> _What you are asked to do_
All lines below containing the string "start" are to be copied.
[[ Exercise data, beginning ]]
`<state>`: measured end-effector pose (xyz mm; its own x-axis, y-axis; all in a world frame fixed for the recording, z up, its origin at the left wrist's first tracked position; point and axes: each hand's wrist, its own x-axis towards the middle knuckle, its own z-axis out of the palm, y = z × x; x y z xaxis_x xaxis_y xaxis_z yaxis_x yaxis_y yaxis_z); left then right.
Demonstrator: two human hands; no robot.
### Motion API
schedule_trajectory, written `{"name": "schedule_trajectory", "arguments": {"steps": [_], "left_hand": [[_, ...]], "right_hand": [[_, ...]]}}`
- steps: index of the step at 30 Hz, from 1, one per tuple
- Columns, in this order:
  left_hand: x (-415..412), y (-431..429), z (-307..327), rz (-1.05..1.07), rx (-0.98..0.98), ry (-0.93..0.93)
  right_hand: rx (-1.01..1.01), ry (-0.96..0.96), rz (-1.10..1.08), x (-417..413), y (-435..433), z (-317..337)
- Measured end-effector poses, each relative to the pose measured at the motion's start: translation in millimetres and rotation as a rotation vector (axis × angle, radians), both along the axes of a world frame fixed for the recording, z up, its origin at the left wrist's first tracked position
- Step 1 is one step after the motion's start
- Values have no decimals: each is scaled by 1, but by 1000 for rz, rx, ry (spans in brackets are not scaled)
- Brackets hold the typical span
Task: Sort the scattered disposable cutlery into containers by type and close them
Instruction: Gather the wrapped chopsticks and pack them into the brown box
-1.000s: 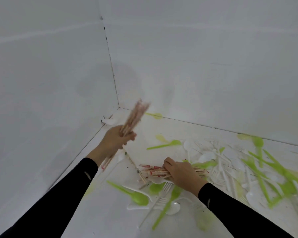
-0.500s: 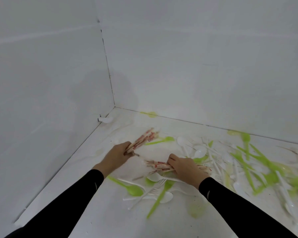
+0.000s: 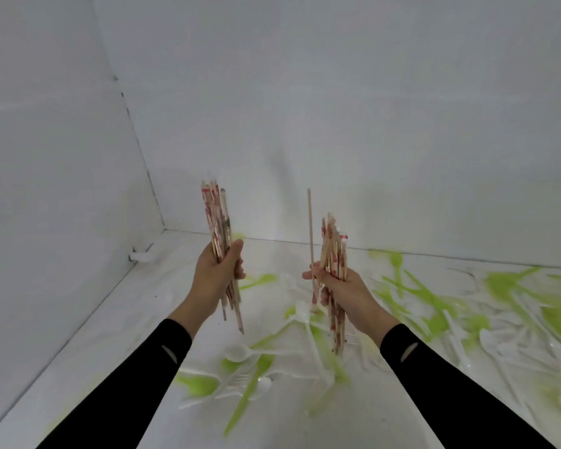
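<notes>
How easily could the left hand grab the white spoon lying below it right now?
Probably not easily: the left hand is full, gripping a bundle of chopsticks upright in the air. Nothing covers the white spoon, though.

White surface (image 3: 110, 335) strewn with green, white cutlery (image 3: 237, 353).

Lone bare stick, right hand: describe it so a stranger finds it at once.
Follow the right sleeve up to the right hand, which grips a bundle of red-printed chopsticks. Just left of that bundle, the lone bare stick stands taller: plain wood, no print.
</notes>
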<state>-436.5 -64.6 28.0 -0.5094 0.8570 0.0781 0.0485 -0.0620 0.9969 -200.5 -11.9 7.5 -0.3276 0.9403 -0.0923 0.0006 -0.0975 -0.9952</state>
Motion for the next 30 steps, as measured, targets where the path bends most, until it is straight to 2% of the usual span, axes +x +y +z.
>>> {"name": "schedule_trajectory", "arguments": {"steps": [4,8,13,16,19,24,28,30], "left_hand": [[79,17,18,-114,14,-81],[168,33,28,-292,12,-110],[283,39,27,-405,38,-62],[347,34,24,-485,-30,-125],[405,23,19,-632,-51,-138],[489,3,17,-797,-40,-162],[541,-5,18,-768,-55,-142],[559,-7,15,-730,-27,-143]], "right_hand": [[-37,20,-22,51,-13,17],[-34,-49,-3,105,-34,30],[-20,-124,-195,205,-59,32],[-18,-98,-340,266,-70,30],[-43,-47,-389,315,-82,29],[-17,-133,-477,385,-102,27],[41,-201,-634,426,-110,17],[58,-168,-729,440,-111,13]]}}
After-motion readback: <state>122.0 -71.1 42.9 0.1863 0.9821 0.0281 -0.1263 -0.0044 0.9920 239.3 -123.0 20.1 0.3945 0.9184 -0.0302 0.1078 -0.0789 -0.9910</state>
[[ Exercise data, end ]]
> _Task answer_
- Measured end-effector poses, each relative to the pose measured at the motion's start: translation in millimetres and rotation as a rotation vector (axis × angle, radians), both along the axes of a world frame fixed for the recording, z up, its origin at the left wrist's first tracked position
- Step 1 is one step after the motion's start

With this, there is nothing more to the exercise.